Inge, however, is not likely to make a fuss if the Tigers are unable to deal him. Inge could remain with the team as a kind of super-utility player.
"He's doing all the right things, saying all the right things," Tigers manager Jim Leyland said. "He's a professional. He's one of my favorites. I want him to play third base somewhere every day. Is that going to happen? I have no clue."
Inge hit .236 with 14 homers and 71 RBIs for the Tigers last season. The Giants and Dodgers both have scouted Inge, but the money Inge is owed -- $19.1 million over the next three years -- is believed to be one of the stumbling blocks.
"At this point, I'm a Detroit Tiger, and I will have to assume that I will be a Detroit Tiger for the remainder of the contract," Inge said. "With that being said, I'm going to have to do whatever it takes to get the most playing time and help out as much as possible."
Roberts: The Cubs and Orioles have had off-and-on talks regarding Roberts since December. Roberts, who stole a career-high 50 bases last season, would give the Cubs the additional speed they are seeking for the top of their lineup.
Thus far the two sides have been unable to reach an agreement on what it would take to send Roberts to Chicago. DeRosa's uncertain status as a result of an irregular heartbeat might convince the Cubs to go ahead and make the deal.
Roberts as the catalyst at the top of the batting order would enable the Cubs to move slugger Alfonso Soriano to a spot that would make better use of his power. Just like that, a dangerous lineup would become one of the best in the league.
The Orioles are believed to be looking for a package that includes pitcher Sean Gallagher, shortstop Ronny Cedeno and two pitching prospects. The Orioles have had scouts in Mesa, Ariz., where the Cubs train, while the Cubs have had eyes on Roberts at the Orioles' camp in Fort Lauderdale, Fla.
Crisp: The emergence of Jacoby Ellsbury could spell the end of Crisp's time in Boston. A strong defensive center fielder with speed, Crisp didn't have a great year offensively in 2007. But he's drawing attention from scouts this spring, and his contract status of $11 million through 2009 is not prohibitive.
After posting a career-best .300 batting average in 2005, Crisp hit just .264 and .268 in his first two seasons in Boston, with a total of 14 home runs.
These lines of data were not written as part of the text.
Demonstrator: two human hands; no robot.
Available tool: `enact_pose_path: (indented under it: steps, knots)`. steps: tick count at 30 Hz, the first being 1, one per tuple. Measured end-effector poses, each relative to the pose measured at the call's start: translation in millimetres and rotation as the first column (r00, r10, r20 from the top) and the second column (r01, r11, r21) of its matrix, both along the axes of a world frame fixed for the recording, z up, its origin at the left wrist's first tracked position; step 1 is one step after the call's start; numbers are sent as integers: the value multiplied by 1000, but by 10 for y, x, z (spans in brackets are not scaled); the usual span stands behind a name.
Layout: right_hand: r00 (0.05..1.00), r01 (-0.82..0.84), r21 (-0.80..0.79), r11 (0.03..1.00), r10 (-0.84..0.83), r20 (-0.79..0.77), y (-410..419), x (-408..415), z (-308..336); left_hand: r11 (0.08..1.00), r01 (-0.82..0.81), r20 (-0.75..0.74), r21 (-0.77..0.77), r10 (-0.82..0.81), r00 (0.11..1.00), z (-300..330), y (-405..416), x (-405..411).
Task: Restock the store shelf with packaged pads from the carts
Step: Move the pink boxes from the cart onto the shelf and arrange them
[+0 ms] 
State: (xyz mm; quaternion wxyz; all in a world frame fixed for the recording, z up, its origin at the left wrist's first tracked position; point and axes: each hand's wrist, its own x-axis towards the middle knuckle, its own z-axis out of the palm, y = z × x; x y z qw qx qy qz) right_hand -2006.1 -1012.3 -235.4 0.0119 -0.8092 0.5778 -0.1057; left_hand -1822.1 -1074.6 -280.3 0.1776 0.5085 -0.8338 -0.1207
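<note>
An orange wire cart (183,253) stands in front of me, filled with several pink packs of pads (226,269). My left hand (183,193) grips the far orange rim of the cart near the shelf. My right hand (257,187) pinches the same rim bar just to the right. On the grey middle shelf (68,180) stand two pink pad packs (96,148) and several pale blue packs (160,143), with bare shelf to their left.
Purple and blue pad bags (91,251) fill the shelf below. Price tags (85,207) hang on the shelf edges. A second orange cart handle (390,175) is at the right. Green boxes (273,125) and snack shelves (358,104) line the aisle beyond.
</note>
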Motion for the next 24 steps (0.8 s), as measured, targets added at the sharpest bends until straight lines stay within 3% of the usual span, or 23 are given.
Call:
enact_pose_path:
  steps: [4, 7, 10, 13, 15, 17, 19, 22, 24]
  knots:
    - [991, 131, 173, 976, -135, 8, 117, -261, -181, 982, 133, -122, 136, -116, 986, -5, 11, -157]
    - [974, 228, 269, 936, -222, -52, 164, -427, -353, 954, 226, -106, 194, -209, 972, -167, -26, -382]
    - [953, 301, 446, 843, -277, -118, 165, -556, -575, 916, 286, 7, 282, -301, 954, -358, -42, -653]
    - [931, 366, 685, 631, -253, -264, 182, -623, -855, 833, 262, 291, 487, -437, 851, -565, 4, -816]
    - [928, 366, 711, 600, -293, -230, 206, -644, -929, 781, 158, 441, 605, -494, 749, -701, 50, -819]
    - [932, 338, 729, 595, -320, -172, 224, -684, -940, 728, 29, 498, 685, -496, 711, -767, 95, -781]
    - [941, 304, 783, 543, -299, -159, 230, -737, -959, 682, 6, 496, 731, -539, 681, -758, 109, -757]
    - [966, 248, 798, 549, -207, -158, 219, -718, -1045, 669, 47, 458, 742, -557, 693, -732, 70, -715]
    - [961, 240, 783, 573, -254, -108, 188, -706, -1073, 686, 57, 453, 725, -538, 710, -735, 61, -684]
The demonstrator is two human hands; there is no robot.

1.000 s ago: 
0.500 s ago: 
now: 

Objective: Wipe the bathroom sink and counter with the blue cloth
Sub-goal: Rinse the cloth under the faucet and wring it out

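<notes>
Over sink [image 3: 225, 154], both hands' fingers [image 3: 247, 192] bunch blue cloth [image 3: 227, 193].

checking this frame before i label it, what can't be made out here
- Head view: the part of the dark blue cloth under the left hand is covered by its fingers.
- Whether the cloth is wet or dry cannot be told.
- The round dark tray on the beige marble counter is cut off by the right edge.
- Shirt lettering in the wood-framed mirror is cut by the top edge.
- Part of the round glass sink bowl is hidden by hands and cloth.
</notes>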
"I want to play every day," Crisp said. "I think everybody wants to play every day, and if you don't, I think there's something wrong with you. I don't want to sit on the bench. I could cheerlead with the best of them, but that's not where I want to be. I would honestly rather be somewhere else and play than be on the bench. But I'll take whatever comes and deal with it."
Young: Other teams expect the Nationals to trade either the 29-year-old Johnson, who hit .290 with 77 RBIs and 23 homers in 147 games in 2006 before breaking his right leg or Young, 34, who batted .320 with 74 RBIs and was an All-Star last year.
Young is considered the better bet to be moving on. He is five years older, and Johnson is the superior defensive player. Young is signed through 2009 for $10 million, while Johnson is in the second year of the three-year $16.5 million contract he signed before the '07 season.
Young, however, hasn't been able to swing a bat this spring because of tightness in his lower back and hip. Consequently, any chance of moving him, or Johnson for that matter, is on hold until Young returns.
Marquis: Marquis has said if he doesn't make the rotation he possibly would request a trade. Only 29, the right-hander was 12-9 with a 4.60 ERA last season and has averaged 13.5 wins per season the last four years.